TASK BRIEF: Please reproduce the entries exactly, skipping each picture.

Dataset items
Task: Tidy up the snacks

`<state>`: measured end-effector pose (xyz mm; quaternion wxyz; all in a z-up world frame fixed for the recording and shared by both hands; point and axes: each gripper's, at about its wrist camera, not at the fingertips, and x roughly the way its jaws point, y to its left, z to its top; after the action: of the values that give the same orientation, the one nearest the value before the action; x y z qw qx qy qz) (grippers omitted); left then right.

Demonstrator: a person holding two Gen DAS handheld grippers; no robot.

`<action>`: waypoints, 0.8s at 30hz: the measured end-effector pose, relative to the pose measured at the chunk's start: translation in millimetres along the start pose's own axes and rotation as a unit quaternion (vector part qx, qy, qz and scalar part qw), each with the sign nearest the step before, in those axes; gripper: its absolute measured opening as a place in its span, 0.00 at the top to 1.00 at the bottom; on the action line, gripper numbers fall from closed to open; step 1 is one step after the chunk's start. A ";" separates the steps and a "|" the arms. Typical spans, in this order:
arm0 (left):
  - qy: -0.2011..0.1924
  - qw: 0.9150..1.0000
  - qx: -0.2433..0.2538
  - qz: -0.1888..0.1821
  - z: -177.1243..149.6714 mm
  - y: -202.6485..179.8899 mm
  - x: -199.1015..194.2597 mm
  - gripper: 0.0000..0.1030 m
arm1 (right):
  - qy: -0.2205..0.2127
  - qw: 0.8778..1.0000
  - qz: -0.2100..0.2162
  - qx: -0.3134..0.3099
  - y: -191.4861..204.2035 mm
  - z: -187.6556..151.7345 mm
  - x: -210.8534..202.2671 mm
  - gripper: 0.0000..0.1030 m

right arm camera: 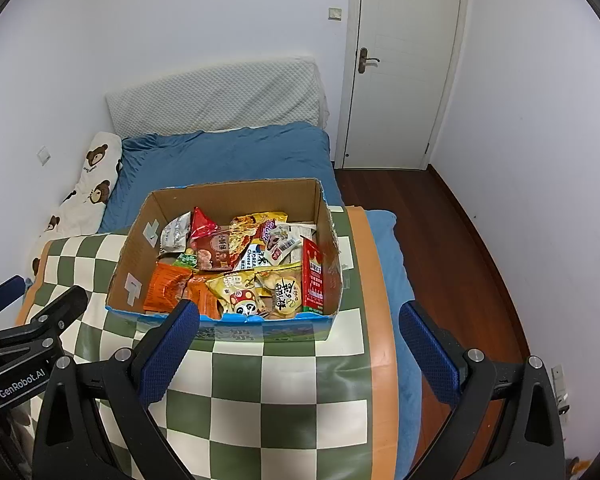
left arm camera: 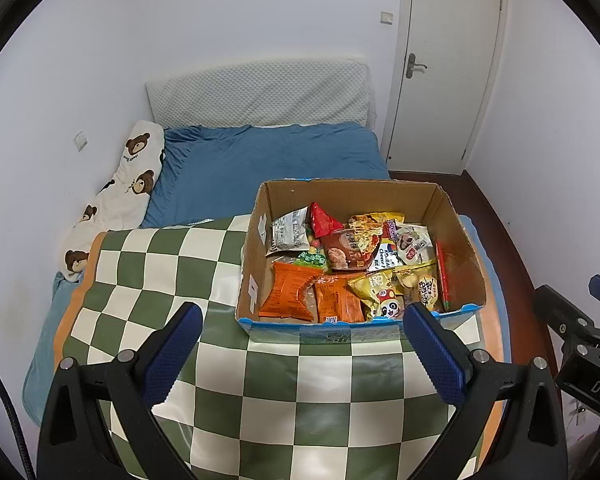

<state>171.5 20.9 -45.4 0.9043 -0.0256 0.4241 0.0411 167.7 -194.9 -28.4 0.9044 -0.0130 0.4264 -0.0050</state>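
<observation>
An open cardboard box (left arm camera: 464, 256) (right arm camera: 134, 248) sits on a green and white checkered mat (left arm camera: 284, 392) (right arm camera: 284, 392). Several snack packets fill it: orange packets (left arm camera: 288, 288) (right arm camera: 166, 284) at the near left, yellow ones (left arm camera: 376, 288) (right arm camera: 236, 286) in front, a red packet (left arm camera: 324, 220) (right arm camera: 202, 222) at the back, a tall red packet (right arm camera: 313, 276) against the right wall. My left gripper (left arm camera: 302, 316) is open, above the mat just short of the box's front edge. My right gripper (right arm camera: 300, 316) is open too, over the box's near right corner. Neither holds anything.
The mat lies on a bed with a blue sheet (left arm camera: 260, 160) (right arm camera: 228, 160), a bear-print pillow (left arm camera: 120, 196) along the left wall and a white padded headboard (left arm camera: 260, 96). A white door (right arm camera: 404, 64) and dark wood floor (right arm camera: 452, 240) are to the right.
</observation>
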 end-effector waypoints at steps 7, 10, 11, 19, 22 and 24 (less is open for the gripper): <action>-0.001 1.000 0.001 0.002 -0.9 -1.0 -0.9 0.00 | -0.003 1.000 -0.002 -0.004 1.3 1.4 -3.4 0.01; -0.001 1.000 0.001 0.000 -1.2 -0.8 -1.2 0.00 | -0.003 1.000 -0.001 -0.004 1.7 1.5 -4.7 0.01; 0.000 1.000 0.001 0.001 -1.3 -0.9 -1.4 0.00 | -0.002 1.000 -0.001 -0.005 1.8 1.2 -5.1 0.01; -0.002 1.000 0.001 0.003 -3.5 -0.9 -4.8 0.00 | -0.001 1.000 0.002 -0.005 1.8 -0.1 -5.4 0.01; -0.002 1.000 0.002 0.004 -3.5 -1.2 -4.4 0.00 | -0.001 1.000 0.003 -0.005 2.1 -0.6 -6.1 0.01; -0.002 1.000 0.001 0.003 -3.6 -1.3 -4.5 0.00 | -0.001 1.000 0.003 -0.005 2.2 -0.5 -5.7 0.01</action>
<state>166.0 19.1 -44.2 0.9052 -0.0231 0.4222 0.0435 163.7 -192.6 -24.3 0.9047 -0.0161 0.4257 -0.0005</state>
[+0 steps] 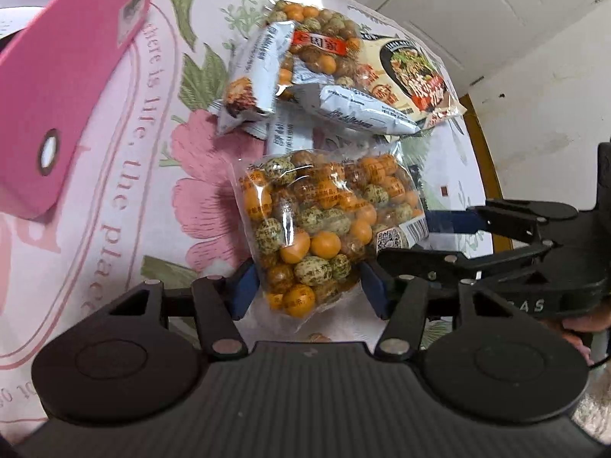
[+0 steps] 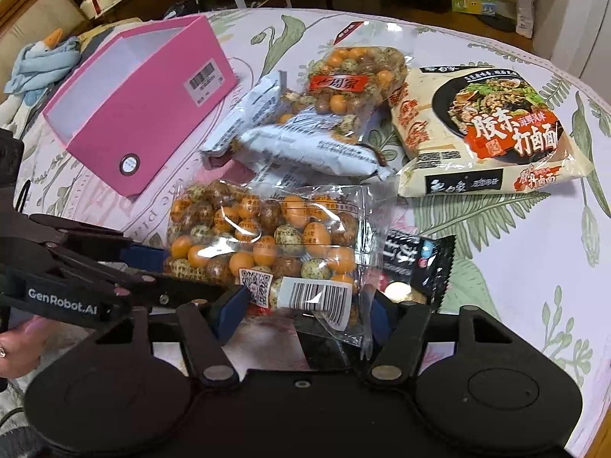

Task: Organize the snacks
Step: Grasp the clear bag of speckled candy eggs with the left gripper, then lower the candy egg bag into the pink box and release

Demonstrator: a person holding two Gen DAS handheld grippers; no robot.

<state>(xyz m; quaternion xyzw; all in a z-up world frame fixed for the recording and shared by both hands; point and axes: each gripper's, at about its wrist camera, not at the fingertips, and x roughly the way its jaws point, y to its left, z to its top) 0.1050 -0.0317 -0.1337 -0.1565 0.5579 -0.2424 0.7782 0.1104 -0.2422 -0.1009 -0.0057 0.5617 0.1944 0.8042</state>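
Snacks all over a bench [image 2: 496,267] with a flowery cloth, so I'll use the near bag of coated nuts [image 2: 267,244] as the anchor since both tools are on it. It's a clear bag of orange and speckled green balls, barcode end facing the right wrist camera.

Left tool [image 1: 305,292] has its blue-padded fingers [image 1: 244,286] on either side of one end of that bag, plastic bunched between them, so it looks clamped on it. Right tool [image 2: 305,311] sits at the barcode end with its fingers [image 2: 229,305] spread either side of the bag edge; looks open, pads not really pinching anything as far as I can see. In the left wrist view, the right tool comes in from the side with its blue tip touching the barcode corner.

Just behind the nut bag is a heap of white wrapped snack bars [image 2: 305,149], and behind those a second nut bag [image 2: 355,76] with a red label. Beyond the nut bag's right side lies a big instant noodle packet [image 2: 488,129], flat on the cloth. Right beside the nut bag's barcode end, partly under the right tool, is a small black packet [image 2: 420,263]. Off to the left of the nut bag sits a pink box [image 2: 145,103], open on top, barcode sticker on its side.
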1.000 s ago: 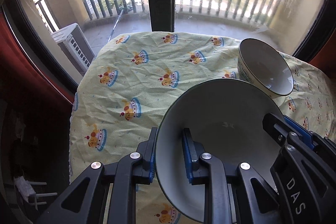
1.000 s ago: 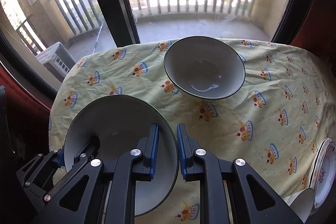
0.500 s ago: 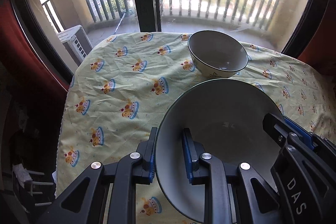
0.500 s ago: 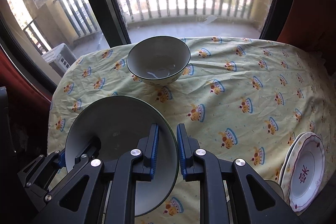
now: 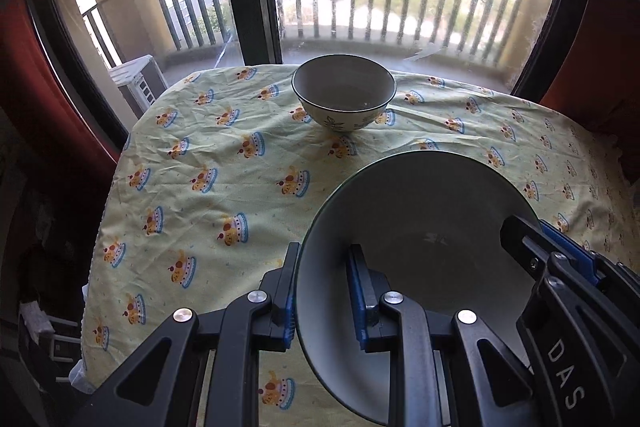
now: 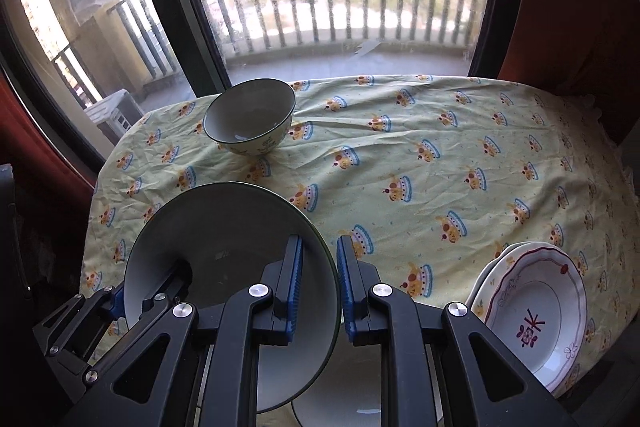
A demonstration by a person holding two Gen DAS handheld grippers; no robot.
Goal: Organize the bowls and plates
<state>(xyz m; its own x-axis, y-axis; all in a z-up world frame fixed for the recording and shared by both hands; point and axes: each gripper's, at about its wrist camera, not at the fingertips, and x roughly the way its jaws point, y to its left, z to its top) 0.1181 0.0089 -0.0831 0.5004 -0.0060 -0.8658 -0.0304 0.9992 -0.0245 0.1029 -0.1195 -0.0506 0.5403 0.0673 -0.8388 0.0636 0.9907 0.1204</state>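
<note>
Both grippers on one large grey bowl [image 5: 420, 235], held above the yellow tablecloth [image 6: 420, 163]. L gripper [image 5: 322, 293] jaws pinch its left rim; R gripper [image 6: 320, 287] jaws pinch the opposite rim. Small patterned bowl [image 6: 250, 117] sits upright at far table edge nr window, well apart. Red-trimmed plates [image 6: 536, 311], stacked, near right. White rim below the held bowl, prob. another dish; view poor.

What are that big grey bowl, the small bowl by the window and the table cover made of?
Big grey bowl: probably glazed ceramic, with a smooth sheen and a thin dark rim.
Small bowl: likely glazed ceramic too, glossy, with a leaf print outside.
Table cover: thin woven fabric, matt, creased, printed with cakes.
</note>
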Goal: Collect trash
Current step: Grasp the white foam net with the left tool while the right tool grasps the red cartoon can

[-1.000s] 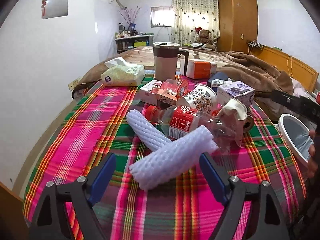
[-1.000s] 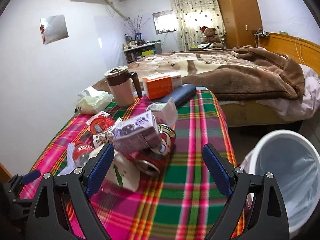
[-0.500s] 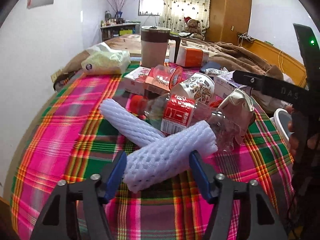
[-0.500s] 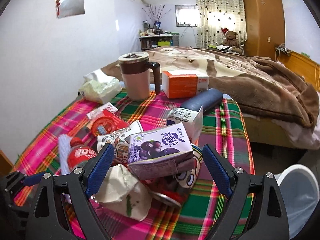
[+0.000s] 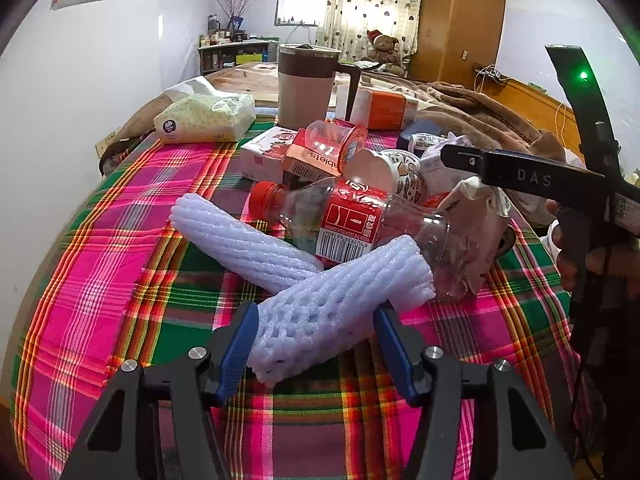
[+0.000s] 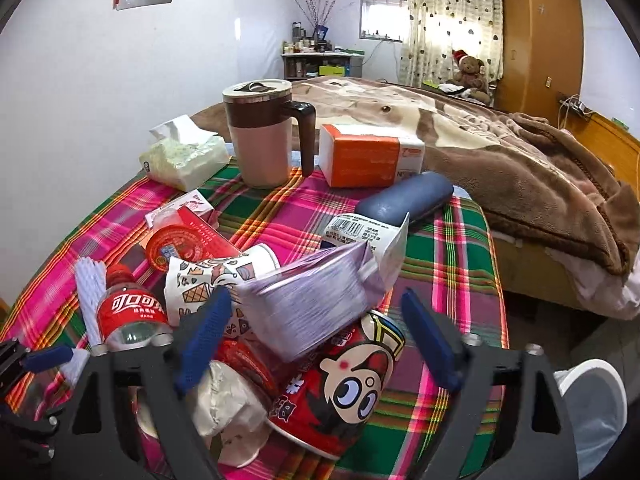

SOLUTION:
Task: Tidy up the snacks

`<state>`: measured end-effector pose (xyz mm; quaternion wxyz; all in a z-up world frame fixed for the recording and shared by both hands; point and axes: each gripper's, at about its wrist camera, not at the fingertips, and x roughly the way its jaws point, y to its left, z to its top; after the action: of the values that give the same orientation, the one nearest the value before the action; x y z qw qx qy qz) (grippers omitted); left then right.

Demonstrator: a person holding two Gen DAS handheld grippers; no robot.

`<action>`: waypoints, 0.8s at 30hz: the measured end-effector pose, relative to the pose measured at the chunk's start: translation in millimetres along the start pose's own axes and rotation as a unit quaternion (vector part qx, qy, qz and scalar part qw), each with the sign nearest the step before, in those axes; gripper: its absolute measured opening as a place in its span, 0.00 at the top to 1.00 at the bottom; on the action line, gripper numbers fall from closed to open; step 1 is one step after the chunk's start. A ";" separates the steps and a "|" the arms. Typical spans, in this order:
arm0 (left):
  - qy: -0.2011..0.1924
  - qw: 0.9150..1.0000
  - qx: -0.2433..0.2538
  - qz: -0.1888..0.1821
  - z: -177.1243..149.6714 mm
  - y: -202.6485..179.8899 mm
  - x: -199.1015..194.2597 mm
  - gripper: 0.0000..0.1030 m
arm1 (right):
  - qy: -0.2205..0.2127
  - qw: 0.8778..1.0000
  - qz: -0.2100..0.2162
  - qx: -0.3134..0.3099
  - y: -191.4861..204.2035 mm
  - z: -187.6556..151.7345 mm
  - x: -210.8534..202.2671 mm
  - gripper: 0.0000..0.1030 m

right arm camera: 
left arm camera: 

<state>171.5 20.9 -45.4 0.9043 -0.0256 0.4241 0.0411 167.7 -194.9 -28.4 0.9044 -0.0130 0.4264 -0.0050</state>
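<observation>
An open cardboard box (left arm camera: 464, 256) (right arm camera: 134, 248) sits on a green and white checkered mat (left arm camera: 284, 392) (right arm camera: 284, 392). Several snack packets fill it: orange packets (left arm camera: 288, 288) (right arm camera: 166, 284) at the near left, yellow ones (left arm camera: 376, 288) (right arm camera: 236, 286) in front, a red packet (left arm camera: 324, 220) (right arm camera: 202, 222) at the back, a tall red packet (right arm camera: 313, 276) against the right wall. My left gripper (left arm camera: 302, 316) is open, above the mat just short of the box's front edge. My right gripper (right arm camera: 300, 316) is open too, over the box's near right corner. Neither holds anything.
The mat lies on a bed with a blue sheet (left arm camera: 260, 160) (right arm camera: 228, 160), a bear-print pillow (left arm camera: 120, 196) along the left wall and a white padded headboard (left arm camera: 260, 96). A white door (right arm camera: 404, 64) and dark wood floor (right arm camera: 452, 240) are to the right.
</observation>
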 end-effector waypoints at steps 7, 10, 11, 19, 22 and 24 (less is open for the gripper): <action>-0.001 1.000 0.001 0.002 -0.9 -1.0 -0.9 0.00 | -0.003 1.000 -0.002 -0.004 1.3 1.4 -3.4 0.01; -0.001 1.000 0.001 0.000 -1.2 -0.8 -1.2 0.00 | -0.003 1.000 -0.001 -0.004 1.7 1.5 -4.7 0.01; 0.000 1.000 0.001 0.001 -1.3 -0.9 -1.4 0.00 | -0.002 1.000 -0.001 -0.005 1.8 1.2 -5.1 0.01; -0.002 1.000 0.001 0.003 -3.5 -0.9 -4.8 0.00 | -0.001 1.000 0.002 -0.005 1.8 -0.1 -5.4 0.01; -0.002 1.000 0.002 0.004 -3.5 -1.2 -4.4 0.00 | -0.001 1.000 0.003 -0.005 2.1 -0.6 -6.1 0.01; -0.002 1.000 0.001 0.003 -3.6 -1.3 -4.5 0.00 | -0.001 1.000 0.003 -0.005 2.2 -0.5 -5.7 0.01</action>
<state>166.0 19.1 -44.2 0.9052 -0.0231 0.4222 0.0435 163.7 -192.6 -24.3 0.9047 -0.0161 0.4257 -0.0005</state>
[+0 steps] 
[+0 steps] 

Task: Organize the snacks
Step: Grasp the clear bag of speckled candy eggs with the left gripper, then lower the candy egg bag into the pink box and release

Demonstrator: a person holding two Gen DAS handheld grippers; no robot.

<state>(xyz m; quaternion xyzw; all in a z-up world frame fixed for the recording and shared by both hands; point and axes: each gripper's, at about its wrist camera, not at the fingertips, and x roughly the way its jaws point, y to its left, z to its top) 0.1050 -0.0317 -0.1337 -0.1565 0.5579 -0.2424 0.7782 0.1104 -0.2422 -0.1009 -0.0057 0.5617 0.1944 0.8042</state>
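Snacks all over a bench [image 2: 496,267] with a flowery cloth, so I'll use the near bag of coated nuts [image 2: 267,244] as the anchor since both tools are on it. It's a clear bag of orange and speckled green balls, barcode end facing the right wrist camera.

Left tool [image 1: 305,292] has its blue-padded fingers [image 1: 244,286] on either side of one end of that bag, plastic bunched between them, so it looks clamped on it. Right tool [image 2: 305,311] sits at the barcode end with its fingers [image 2: 229,305] spread either side of the bag edge; looks open, pads not really pinching anything as far as I can see. In the left wrist view, the right tool comes in from the side with its blue tip touching the barcode corner.

Just behind the nut bag is a heap of white wrapped snack bars [image 2: 305,149], and behind those a second nut bag [image 2: 355,76] with a red label. Beyond the nut bag's right side lies a big instant noodle packet [image 2: 488,129], flat on the cloth. Right beside the nut bag's barcode end, partly under the right tool, is a small black packet [image 2: 420,263]. Off to the left of the nut bag sits a pink box [image 2: 145,103], open on top, barcode sticker on its side.
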1.000 s ago: 
1.000 s ago: 
0.500 s ago: 
0.500 s ago: 
now: 
now: 
A demonstration by a person holding two Gen DAS handheld grippers; no robot.
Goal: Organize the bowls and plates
<state>(xyz m; its own x-axis, y-axis; all in a z-up world frame fixed for the recording and shared by both hands; point and axes: each gripper's, at about its wrist camera, not at the fingertips, and x roughly the way its jaws point, y to its left, z to its top) 0.1181 0.0089 -0.0831 0.5004 -0.0060 -0.8658 -0.0304 0.9992 -0.0245 0.1029 -0.1195 -0.0506 0.5403 0.0673 -0.8388 0.0636 0.9907 0.1204</state>
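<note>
Both grippers on one large grey bowl [image 5: 420, 235], held above the yellow tablecloth [image 6: 420, 163]. L gripper [image 5: 322, 293] jaws pinch its left rim; R gripper [image 6: 320, 287] jaws pinch the opposite rim. Small patterned bowl [image 6: 250, 117] sits upright at far table edge nr window, well apart. Red-trimmed plates [image 6: 536, 311], stacked, near right. White rim below the held bowl, prob. another dish; view poor.

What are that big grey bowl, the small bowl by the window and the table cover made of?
Big grey bowl: probably glazed ceramic, with a smooth sheen and a thin dark rim.
Small bowl: likely glazed ceramic too, glossy, with a leaf print outside.
Table cover: thin woven fabric, matt, creased, printed with cakes.
</note>
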Goal: Collect trash
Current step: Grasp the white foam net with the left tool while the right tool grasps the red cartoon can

[-1.000s] 
[-1.000s] 
[-0.500s] 
[-0.500s] 
[+0.000s] 
[+0.000s] 

No other output was requested.